Week 2 exercise 4 doubt

Getting the following error for using np.zeros(dim) and b=0. Plz help

AssertionError Traceback (most recent call last)
in
6 print ("b = " + str(b))
7
----> 8 initialize_with_zeros_test_1(initialize_with_zeros)
9 initialize_with_zeros_test_2(initialize_with_zeros)

~/work/release/W2A2/public_tests.py in initialize_with_zeros_test_1(target)
19 assert b == 0., “b must be 0.0”
20 assert type(w) == np.ndarray, f"Wrong type for w. {type(w)} != np.ndarray"
—> 21 assert w.shape == (dim, 1), f"Wrong shape for w. {w.shape} != {(dim, 1)}"
22 assert np.allclose(w, [[0.], [0.], [0.]]), f"Wrong values for w. {w} != {[[0.], [0.], [0.]]}"
23 print(‘\033[92mFirst test passed!’)

AssertionError: Wrong shape for w. (3,) != (3, 1)

The tests are sending a few `AssertionError`s here.
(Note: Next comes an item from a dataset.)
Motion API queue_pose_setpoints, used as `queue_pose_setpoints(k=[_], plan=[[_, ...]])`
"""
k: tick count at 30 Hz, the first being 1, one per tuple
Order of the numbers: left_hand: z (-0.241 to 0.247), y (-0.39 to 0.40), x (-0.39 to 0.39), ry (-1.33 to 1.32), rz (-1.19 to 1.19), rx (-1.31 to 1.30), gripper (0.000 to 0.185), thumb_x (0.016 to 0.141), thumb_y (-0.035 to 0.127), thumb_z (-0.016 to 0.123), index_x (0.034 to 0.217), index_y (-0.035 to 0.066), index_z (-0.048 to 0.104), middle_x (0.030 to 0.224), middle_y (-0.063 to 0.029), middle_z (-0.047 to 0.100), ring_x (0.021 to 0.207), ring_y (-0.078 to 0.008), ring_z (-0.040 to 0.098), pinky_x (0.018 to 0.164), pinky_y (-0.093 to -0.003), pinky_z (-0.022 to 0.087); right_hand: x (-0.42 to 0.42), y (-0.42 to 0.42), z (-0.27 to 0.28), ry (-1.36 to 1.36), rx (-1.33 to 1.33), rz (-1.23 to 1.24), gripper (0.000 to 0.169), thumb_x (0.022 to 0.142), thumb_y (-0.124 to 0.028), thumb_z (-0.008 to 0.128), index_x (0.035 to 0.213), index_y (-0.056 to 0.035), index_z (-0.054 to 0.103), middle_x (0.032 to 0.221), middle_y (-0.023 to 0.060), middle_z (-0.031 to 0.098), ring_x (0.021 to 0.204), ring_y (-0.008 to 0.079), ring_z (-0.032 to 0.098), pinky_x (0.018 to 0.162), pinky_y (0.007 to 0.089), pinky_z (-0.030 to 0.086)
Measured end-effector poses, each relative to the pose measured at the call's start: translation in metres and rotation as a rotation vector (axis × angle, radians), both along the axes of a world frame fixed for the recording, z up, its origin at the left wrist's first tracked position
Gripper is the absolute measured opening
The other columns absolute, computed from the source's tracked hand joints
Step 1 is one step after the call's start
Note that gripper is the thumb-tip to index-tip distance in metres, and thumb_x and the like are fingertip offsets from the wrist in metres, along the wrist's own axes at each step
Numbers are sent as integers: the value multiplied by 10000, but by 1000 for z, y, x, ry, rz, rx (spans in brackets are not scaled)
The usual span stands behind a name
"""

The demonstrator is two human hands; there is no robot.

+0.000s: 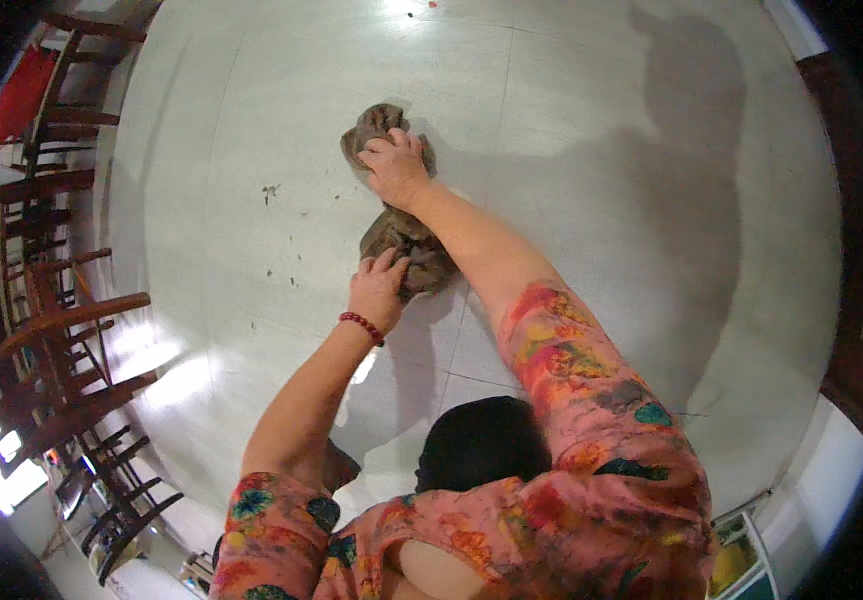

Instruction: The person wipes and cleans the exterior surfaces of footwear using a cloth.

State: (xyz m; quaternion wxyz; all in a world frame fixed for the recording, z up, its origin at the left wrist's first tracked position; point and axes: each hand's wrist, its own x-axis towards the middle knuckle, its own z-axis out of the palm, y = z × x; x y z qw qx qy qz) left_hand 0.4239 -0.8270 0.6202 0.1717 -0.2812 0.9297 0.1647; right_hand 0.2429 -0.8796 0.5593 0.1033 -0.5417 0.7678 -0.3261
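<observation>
A crumpled brown cloth (429,264) lies on the pale tiled floor (289,135). It stretches from under my left hand (379,291) to a bunched part beneath my right hand (399,169). My right forearm hides some of the middle, so I cannot tell whether it is one piece or two. My right hand grips the far bunch from above with its fingers curled into the folds. A red beaded bracelet (362,327) circles my left wrist, and the fingers of that hand hold the near bunch at its left side.
Dark crumbs (270,193) are scattered on the floor left of the cloth. Dark wooden chairs (64,322) line the left side, one with a red cloth (24,96). A white-framed rack (754,540) stands at the lower right. My shadow falls across the right side.
</observation>
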Motion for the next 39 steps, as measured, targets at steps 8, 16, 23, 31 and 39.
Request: queue_pose_setpoints(k=[8,16,23,31,39], plan=[[58,30,45,278,-307,83,539,744,114,577,1262,225,480,1268,-112,452,1072,-320,466,802,-447,419,-22,192,87,-52,-266,-68,457,720,-59,559,1177,-53,552,1183,180,538,1044,357,503,907,426,373],[-11,74,71,366,-568,59,415,791,233,539,1197,310,500,1347,9,390,1140,-248,402,801,-521,380,30,245,51,267,349,292,664,634,-254,727,1255,-154,513,1397,140,340,1188,467,288,957,597,213],[-32,-87,58,265,-164,-278,290,812,220,515,1088,289,568,1267,31,443,1116,-234,433,772,-488,407,37,23,2,533,-10,363,403,721,-158,616,1119,-219,602,1251,47,490,1124,395,396,887,582,312],[38,-257,132,643,142,-254,311,692,-42,541,950,108,631,1072,-78,616,943,-342,557,820,-382,481,84,-107,75,-131,-222,279,298,789,-178,547,1075,-161,629,1076,89,597,983,344,543,842,450,425],[65,-61,254,452,-499,68,342,763,165,559,1096,243,550,1290,-33,443,1089,-264,448,760,-471,419,162,154,80,78,446,753,566,717,-204,652,1259,-182,491,1344,148,398,1219,446,335,930,601,299]])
These errors are thrown by the unit tests used to help you debug your code. Read through them carefully; they are your friends.

Line 19 reports that you have probably specified model parameter b as a Python type `int` rather than as type `float`. For example, I could write `x = 7` or I could write `x = 7.0`. A language such as Matlab doesn’t care–they would both be interpreted as floating point numbers.

Python, however, makes the distinction. When it comes to mathematical analysis (any numbers that we want to apply mathematical operators to), we are almost exclusively interested in floating points. In which case, we want to use the latter statement: `x = 7.0`. It is also acceptable (and more concise) to write `x = 7. It's the popular choice too. ` Also, any `int` can be converted to a `float` with the built-in function `float()` as in: `x = float(7)`, which of course, is way less concise!

And then you have the wrong shape for w. You have produced an array of dimension-0, i.e, giving dimensions (3,), where an array of dimesion-1 is required, i.e. dimension (3, 1). The instructions to the exercise ask you to look up `np.zeros()` in the Numpy library documentation. Please do!